Die Fahrt über Stunden hinweg bis ans Ziel ist meistens nicht gerade angenehem, aber für ein paar schöne Tage nehmen es die meisten gern auf sich. Wenn aber die Fahrt schon Urlaub ist, was will man mehr.

Dieses Mal waren wir nur noch zu zweit in ERDthiopia unterwegs. Ein funktionierendes Auto – gut, kurz vor der Heimkehr hat er dann doch noch mal seinen Heißsporn unter beweis gestellt – angenehmes Reisetempo, eine wunderschöne Bergige

sonnenaufgang in jimma

Landschaft, Affen und Rinderherden, frische Früchte am Straßenverkauf, traumhaftes Wetter. Da nimmt man 12/13h Autofahrt gerne auf sich. Unser Ziel war die Schule in Abiyu im Südwesten des Landes, wo uns auch ein zu reparierender Brunnen erwartete.

Wir wurden schon sehensüchtig erwartet, weil die komplette Schule schon Spalier stand und „Welcome“ rief. Echt ein schöner Empfang und es war dieses mal wirklich schön zu sehen, wie die Community zusammen gehört und auch was die Schule bewegt hat. Der Dorfälteste hat uns erzählt, das durch die Schule auch wieder unterstützung von der Behörde gekommen ist, es gibt jetzt einen Landwirtschaftsberater usw. Also passiert sogar noch mehr, neben der Möglichkeit schulische Bildung zu erlangen.

Mein Vater ist ja der Wasserpumpenfachmann. Wir hatten Glück und es war genau der Pumpentyp der sonst auch von humedica verbaut wird und somit hatte er alle Ersatzteile dabei. Ich konnte somit auch zum ersten mal sehen wie die Brunnengeschichte funktioniert und live miterleben, wie mein Vater auch hier in seiner Arbeit aufgeht. Er ist nun mal nicht der „färänschi“ der hinsteht und Anweisungen gibt, er ist ein Arbeiter und lebt das auch vor. Somit motiviert er die Community auch immer mitzuarbeiten. Es musste erst der Dreck aus dem brunnen geschafft werden um die neue Pumpe installieren zu können, und keiner der anwesenden hat sich getraut oder wollte es übernehmen. Mein Vater hat gesagt, er geht als erstes runter und startet aber dann muss einer von der Dorfgemeinschaft die Sache fortführen.

Mit gutem Beispiel voran

Und das hat dann gezogen. Wenn der Färänsch das macht dann vertrauen sie darauf das nichts schief geht. Es war auch für mich beeindruckend, wie die leute darauf reagieren. Schlussendlich konnten wir in den zwei Tagen wo wir vor Ort waren den Brunnen reparieren, was für uns und für die Community ein Erfolg war und wir zufrieden wieder Richtung Addis aufgebrochen sind.

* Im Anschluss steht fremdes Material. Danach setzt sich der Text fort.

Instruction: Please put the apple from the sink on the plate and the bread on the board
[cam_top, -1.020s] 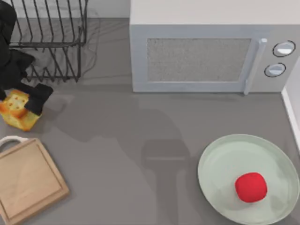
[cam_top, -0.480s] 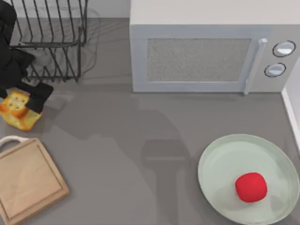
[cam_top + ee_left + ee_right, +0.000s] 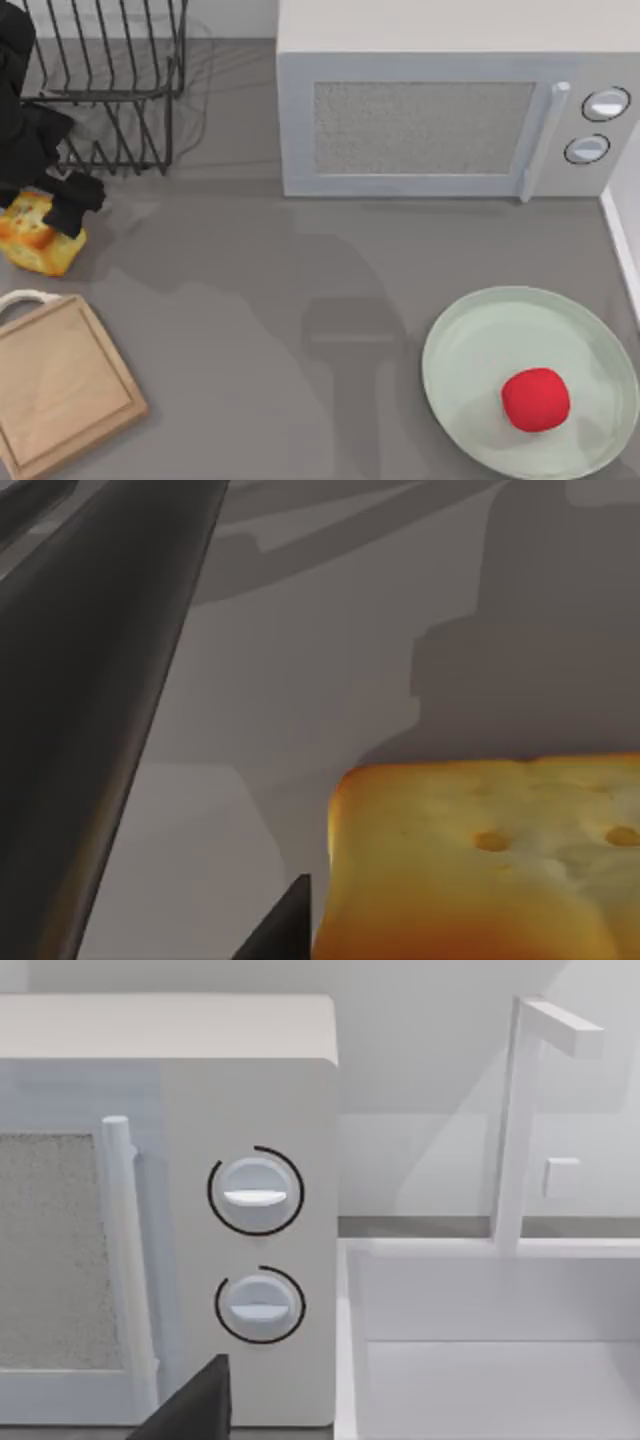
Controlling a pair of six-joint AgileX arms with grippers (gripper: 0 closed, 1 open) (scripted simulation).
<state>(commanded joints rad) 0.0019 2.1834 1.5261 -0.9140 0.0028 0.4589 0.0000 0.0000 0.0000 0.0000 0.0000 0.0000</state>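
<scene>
Apple (image 3: 535,399) resting inside the plate (image 3: 470,340), front right. Bread (image 3: 32,240) on the table at far left, just behind the board (image 3: 60,385), left gripper (image 3: 55,212) over it; finger spacing impossible to tell.

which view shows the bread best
The left wrist view: the bread sits close up, speckled top plain. The top view shows it small at the table's left edge, partly under the left end effector.
</scene>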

Jetzt bleiben mir nur noch eineinhalb Tage und morgen Abend gehts schon wieder zurück in die Heimat. Aber in der Zeit wird mir bestimmt nicht langweilig, hab schon noch einige Appointments.

Hat mich gefreut das wieder so viele, vorbeigeschaut haben. Ich werd auch daheim nochmal einen kurzen Rückblick posten.

Eine guate Zeit und wir sehen uns hoffentlich bald mal, vielleicht hat ja der ein oder andere auch mal lust nach Erdthiopia, sorry Ethiopia aufzubrechen. Ein wunderschönes Land, das vielleicht ein etwas anderes Reiseziel wäre. Es gibt wunderschöne Ecken, und man läuft nich anddauernd 10 000 Pauschaltouristen über die Füße.